Tuesday, July 26, 2005

how did it come to this..?

I'm sitting here drinking pink wine that came out of a box and listening to new age music. Somebody shoot me now...
Anyway, I took the long way home tonight, opting for the slower, more scenic drive on Route 537 from Cherry Hill to Freehold and it got me to thinking about just where my New Jersey has gone. I think what spawned that thought was just how rural that particular way has remained. When I was growing up in New Jersey so long ago, just after the Lenni Lenape left, having run out of dinosaurs to hunt, it was still a wild place away from the larger towns and cities, especially Monmouth County. I recall riding around with my parents on a Sunday in the summer, which was our form of air conditioning, traveling on bluestone or sand and oil roads, through the woods of the midlands, up the bluffs of the Highlands, through the potato and horse farms of Freehold, stopping at a farmer's home to buy eggs and return the carton that held the eggs from the week before. Manalapan High School sits on that farm now, just down the road from Stately Sad Old Goth Manor. Old Tennent Church was always a treat to see, my father relating the tales of how it was used as a hospital during the Battle of Monmouth in 1779, how the pews were stained with the blood of patriots, of the musket balls lodged in the walls.

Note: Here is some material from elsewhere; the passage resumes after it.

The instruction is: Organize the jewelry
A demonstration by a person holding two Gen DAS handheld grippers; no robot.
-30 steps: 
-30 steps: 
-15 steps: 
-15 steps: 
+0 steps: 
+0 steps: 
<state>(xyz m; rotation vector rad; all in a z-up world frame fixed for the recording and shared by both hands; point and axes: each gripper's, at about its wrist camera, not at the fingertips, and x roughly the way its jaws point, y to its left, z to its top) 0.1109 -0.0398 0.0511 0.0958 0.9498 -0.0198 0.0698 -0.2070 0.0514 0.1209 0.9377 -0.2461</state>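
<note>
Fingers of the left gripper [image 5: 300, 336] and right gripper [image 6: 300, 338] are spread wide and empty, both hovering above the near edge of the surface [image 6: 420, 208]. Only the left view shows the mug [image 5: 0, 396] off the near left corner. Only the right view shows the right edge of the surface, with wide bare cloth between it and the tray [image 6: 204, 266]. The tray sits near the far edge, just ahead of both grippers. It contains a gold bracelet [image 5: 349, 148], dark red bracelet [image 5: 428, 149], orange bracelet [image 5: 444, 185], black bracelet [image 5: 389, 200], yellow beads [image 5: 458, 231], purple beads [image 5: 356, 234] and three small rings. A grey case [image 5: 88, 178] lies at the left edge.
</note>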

It was quite a specter of a building to me, big and tall and white, surrounded by ancient trees and the tumble down tombstones with dates that could only be imagined... I wonder how many times I passed my current home and didn't even notice it? We would drive from Tennent into Freehold, which, in my eyes was as busy and quaint as I imagined old London might be; the old courthouse, the ornate facades on the stores and, right there in the center of town, right in the middle of the intersection of Main Street and South Street, a fountain, with a trough for watering horses; it's long gone now.

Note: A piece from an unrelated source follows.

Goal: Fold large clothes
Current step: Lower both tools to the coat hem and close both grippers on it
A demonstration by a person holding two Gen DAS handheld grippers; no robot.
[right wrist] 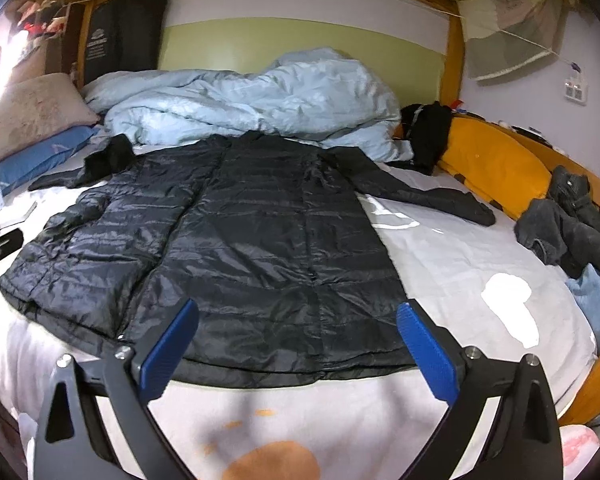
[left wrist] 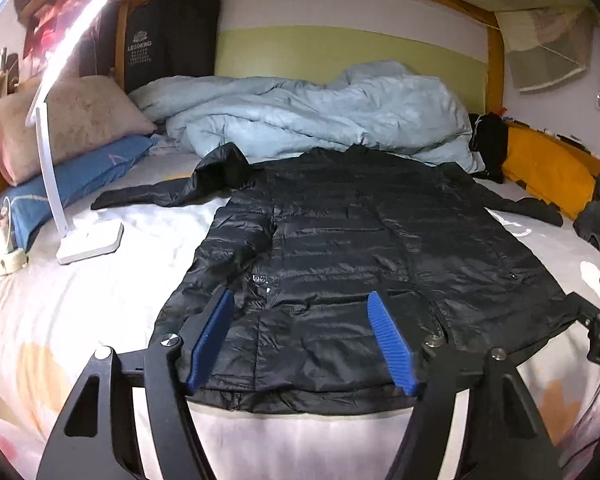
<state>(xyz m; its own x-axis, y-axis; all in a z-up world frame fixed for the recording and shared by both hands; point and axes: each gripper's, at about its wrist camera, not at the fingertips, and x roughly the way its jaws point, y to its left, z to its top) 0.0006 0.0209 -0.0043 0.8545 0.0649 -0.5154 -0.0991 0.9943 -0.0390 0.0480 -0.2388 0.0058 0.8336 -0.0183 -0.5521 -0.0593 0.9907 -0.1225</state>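
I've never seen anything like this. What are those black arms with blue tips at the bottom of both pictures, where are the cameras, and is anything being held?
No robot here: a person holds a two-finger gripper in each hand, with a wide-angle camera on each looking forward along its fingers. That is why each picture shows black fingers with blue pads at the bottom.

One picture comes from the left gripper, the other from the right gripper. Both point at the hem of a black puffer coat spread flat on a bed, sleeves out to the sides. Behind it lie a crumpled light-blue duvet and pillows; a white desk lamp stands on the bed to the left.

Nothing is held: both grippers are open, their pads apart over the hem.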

Then, north on up to Route 520, through the wilds of Marlboro and Holmdel, across the old steel girder bridge just before Route 34, barely wide enough for two cars to pass, up twisty and dark Red Hill Road and on to home. Sometimes we would ride down Route 36, which was only two lanes, with the occasional center passing lane, the "suicide lane" as my parents called it, heading east toward the wide Atlantic. Through Port Monmouth, Leonardo, Atlantic Highlands, the Highlands, over the drawbridge and south into Seabright, where huge stones, so big they could only have been laid there by giants, kept the cold ocean at bay. Sometimes we would cut back west into Red Bank, that mystical Christmas town of my youth, where, once Thanksgiving dinner had been digested for a few days, we would venture on a chilly night to see the Christmas lights that hung over the streets, to wonder at the store windows, all dressed for the holiday and my personal Mecca, Prown's Hardware Store, the front window of which was transformed into a wonderland of Lionel trains, running round and round, through tunnels carved into paper mache mountains, the tops of which were frosted with thick painted snow, over bridges that spanned blue mirror lakes, on which painted metal figures posed in the perpetual skating dance of winter. Cardboard buildings, draped with batts of cotton and glittering mica flakes. Ah, that was something. And, if it wasn't Red Bank, it might be Matawan or Keyport or Asbury Park, before it took to wearing it's Ode to Dresden cloak...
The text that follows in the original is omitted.